After the ambitious sequel: Operation: Mindcrime part II, Queensrÿche dig their teeth into another ambitious concept album, and this time the theme is war. The lyrics are all based on interviews done by vocalist Geoff Tate with American soldiers, veterans from back in the days as well as still active soldiers, and the twelve songs are the result of their stories. If this album is too pretentious or overly ambitious, a case of madness or perhaps a stroke of genius, well I think the opinions will surely differ, but initially I feel that this is fucking brilliant. What is new otherwise is that guitarist Mike Stone has left the band and if I have understood it correctly Michael Wilton has done all the guitar-parts on the album.
The album offers a suggestive start with the opener Sliver, and this is exactly how I like my Queensrÿche served. The powerful mid-tempo groove completed by a lurking guitar-line make me feel all cosy inside, it is progressive, convincing and the band feels hungry, as they have something to prove. What further strikes me, and this is present all through the album, is that there is a never before shown darkness represented in the sound, a blackness that is obvious to feel. Next song is another one that catches your attention, and this one really gets a hold of me, as the song Unafraid provides a smart twist as concerns how the song is built. The verses are spoken while only the chorus, a simple yet melodic one, is powerfully sung by Geoff, and the song is perhaps more progressive than the band has been in a very long time and it is a with a sense of new-thinking in a way we haven't heard from Queensrÿche in a very long time.
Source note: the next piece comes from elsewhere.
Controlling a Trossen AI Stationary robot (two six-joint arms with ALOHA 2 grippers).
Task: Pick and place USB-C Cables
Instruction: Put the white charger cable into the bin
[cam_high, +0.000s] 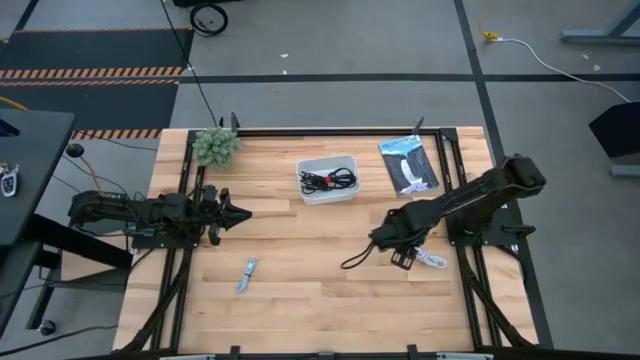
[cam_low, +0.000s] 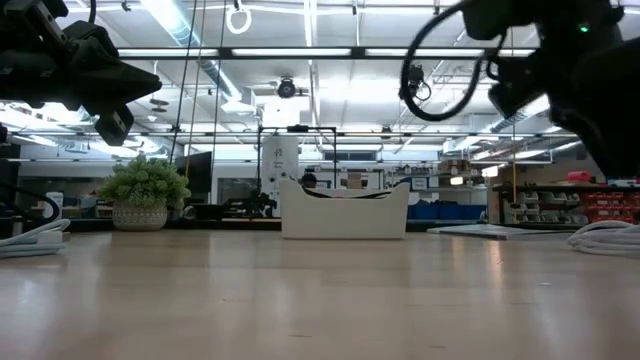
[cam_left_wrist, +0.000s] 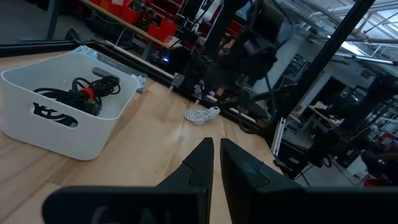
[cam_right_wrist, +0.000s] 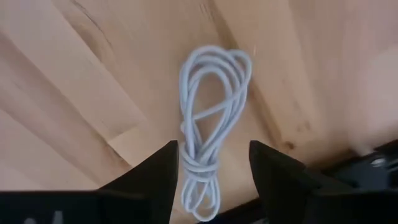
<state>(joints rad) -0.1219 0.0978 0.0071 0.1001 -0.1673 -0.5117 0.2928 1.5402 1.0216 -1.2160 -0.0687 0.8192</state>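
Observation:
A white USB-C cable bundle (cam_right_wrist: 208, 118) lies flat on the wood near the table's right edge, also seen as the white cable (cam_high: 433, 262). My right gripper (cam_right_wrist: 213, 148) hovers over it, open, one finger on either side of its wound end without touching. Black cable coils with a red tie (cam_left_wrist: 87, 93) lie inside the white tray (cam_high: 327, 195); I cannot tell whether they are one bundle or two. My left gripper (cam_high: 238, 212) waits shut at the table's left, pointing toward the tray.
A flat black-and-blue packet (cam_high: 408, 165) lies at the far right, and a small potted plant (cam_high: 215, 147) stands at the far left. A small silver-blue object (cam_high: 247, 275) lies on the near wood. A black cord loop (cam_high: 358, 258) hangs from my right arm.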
Some tracks are easy to take in, like Hundred Mile Stare that has a familiar sound to the Hear In The Now Frontier album, a steady on-going standard Queensrÿche song that is melodic and a strong song but yet no prominent track on the album. The first song though that needed a bit more times of listening than the others is At 30,000 Ft., which feels to be very close to a ballad but there is more to this song compliments to the powerful chorus, and if I were to place this song anywhere, the Empire album would probably come closest. So where should this whole album be placed, musically? I would put it somewhere between Promised Land and Hear In The Now Frontier with a dash of Empire, and pretty far from Operation: Mindcrime.
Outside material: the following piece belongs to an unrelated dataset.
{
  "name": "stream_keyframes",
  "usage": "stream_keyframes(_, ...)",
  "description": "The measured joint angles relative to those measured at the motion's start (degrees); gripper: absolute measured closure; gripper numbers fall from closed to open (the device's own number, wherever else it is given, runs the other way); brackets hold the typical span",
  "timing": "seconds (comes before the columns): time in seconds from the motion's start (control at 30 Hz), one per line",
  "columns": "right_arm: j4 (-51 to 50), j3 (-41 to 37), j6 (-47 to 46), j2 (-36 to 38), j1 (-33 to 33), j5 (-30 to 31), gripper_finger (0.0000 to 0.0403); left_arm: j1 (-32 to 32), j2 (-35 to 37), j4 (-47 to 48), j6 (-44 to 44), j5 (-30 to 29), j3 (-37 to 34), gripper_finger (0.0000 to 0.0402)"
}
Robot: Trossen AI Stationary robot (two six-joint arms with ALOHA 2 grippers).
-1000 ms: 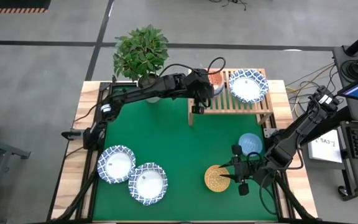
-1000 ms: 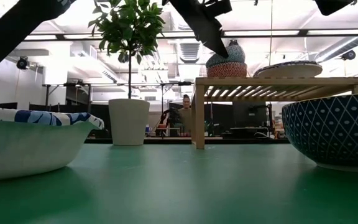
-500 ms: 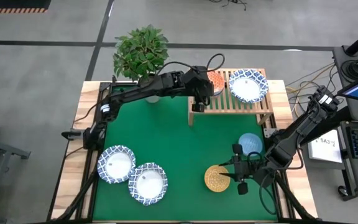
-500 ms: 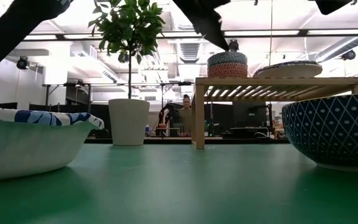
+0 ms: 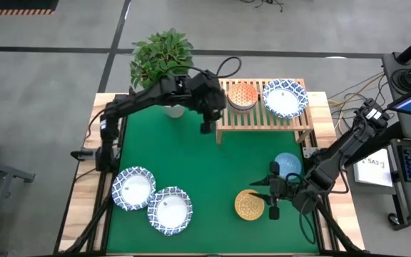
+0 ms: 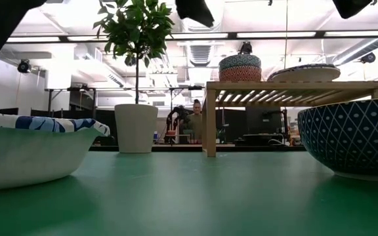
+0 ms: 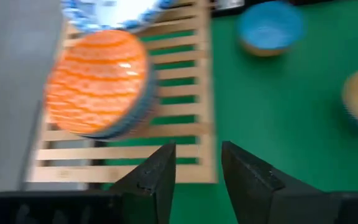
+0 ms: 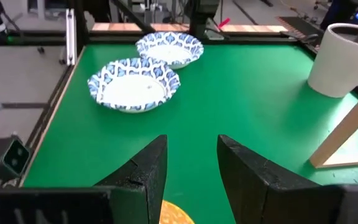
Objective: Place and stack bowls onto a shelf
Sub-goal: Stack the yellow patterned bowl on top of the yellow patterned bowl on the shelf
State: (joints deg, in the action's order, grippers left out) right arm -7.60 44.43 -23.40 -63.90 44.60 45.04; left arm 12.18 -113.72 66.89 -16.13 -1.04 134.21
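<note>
On the low slatted rack of light natural wood [image 5: 266,118] at the table's far side, an orange-red patterned bowl [image 5: 242,94] sits nested in a blue-patterned bowl [image 6: 239,73], beside a wide white bowl with a blue patterned rim [image 5: 285,98]. The left gripper [image 5: 206,126] hangs just off the rack's left end, fingers parted and empty. The right gripper [image 5: 272,198], fingers likewise spread with nothing between them, sits over the green mat beside a yellow-orange bowl [image 5: 249,205], with a light blue bowl [image 5: 287,164] near. Two further white blue-rimmed bowls [image 5: 152,200] rest touching at the near left. A potted plant in a white pot [image 5: 164,63] stands at the far left.
</note>
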Motion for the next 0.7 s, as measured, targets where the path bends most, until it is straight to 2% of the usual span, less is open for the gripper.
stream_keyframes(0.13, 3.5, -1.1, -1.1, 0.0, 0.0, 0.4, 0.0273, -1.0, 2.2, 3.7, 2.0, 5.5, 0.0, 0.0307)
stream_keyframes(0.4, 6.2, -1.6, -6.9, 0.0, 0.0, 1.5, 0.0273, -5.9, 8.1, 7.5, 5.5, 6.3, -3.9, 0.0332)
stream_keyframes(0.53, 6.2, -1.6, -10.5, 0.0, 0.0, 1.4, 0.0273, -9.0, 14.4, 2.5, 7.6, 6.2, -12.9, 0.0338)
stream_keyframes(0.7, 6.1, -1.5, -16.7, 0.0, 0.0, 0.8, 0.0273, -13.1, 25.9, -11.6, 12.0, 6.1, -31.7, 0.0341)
My personal favourite probably comes in the shape of the Fates Warning echoing track Dead Man's Words that is yet another awesome track. It goes mostly in mid-tempo (and now I realise that I would have liked less of mid-tempo and some more speed) with suggestive rhythms and with a progressive touch and Middle Eastern influences that can be heard in the sound. This is very much Queensrÿche for me and I like that it has some length and I also like the Promised Land vibes I get when Geoff Tate brings out his saxophone. In addition, more saxophone is to be found in Middle Of Hell that is a calm song that really does not add that much nor take anything away, but the essence here is how the guitar and saxophone function together.
A more hit-friendly track is to be found in The Killer, although it has some inspiring rhythms while yet being a simple track. Some more tempo (again) is to be wished for at this point, but it is a strong number indeed, especially as it becomes more rhythm based towards the end. The single If I Were King is not that remarkable, and not a wise choice for a video, yet it is what they have chosen to release as the first video. With its spoken parts in combination with being calm and ballad-like it actually tends to become tedious. Man Down! on the other hand, this is the track they should have released as first video, a very strong song that is driven with a mighty force. It goes in mid-tempo (of course) and it is melodic as always in the chorus but with a strong conviction from Geoff Tate. Despite what evil tongues tell you, he is still in good shape.
As a Swede, and as Swedes are by tradition neutral and war is something unknown to us, it is hard for me to relate to the stories, but it is impossible not to be moved by them as told by Queensrÿche, especially in the album's last part with tales of longing and loss. A ballad that is calm with nice vocal melodies, or perhaps just a calm and slow song, is what you find in Remember Me that actually is rather good, coming from me that is no fan of ballads. Home Again follows in the same vein but leans even to more to the ballad side and the vocal duties are being shared by Geoff Tate and his daughter. I am personally allergic to children singing in this environment as it tends to become banal, and sad to say, this is the first and only song that completely looses it.
American Soldier by Queensrÿche is a fascinating album, and it needs a lot of your attention. Moreover, it is an album that grips you, for my part mostly musically and with how good that department is, as well as the fact that you cannot avoid being touch by the lyrics. In general, this album lacks in speed in my humble opinion, but does not suffer from weak tracks or shortage of interesting musical ideas. This album displays Queensrÿche as a band still with a hunger to explore and that they have much left to give.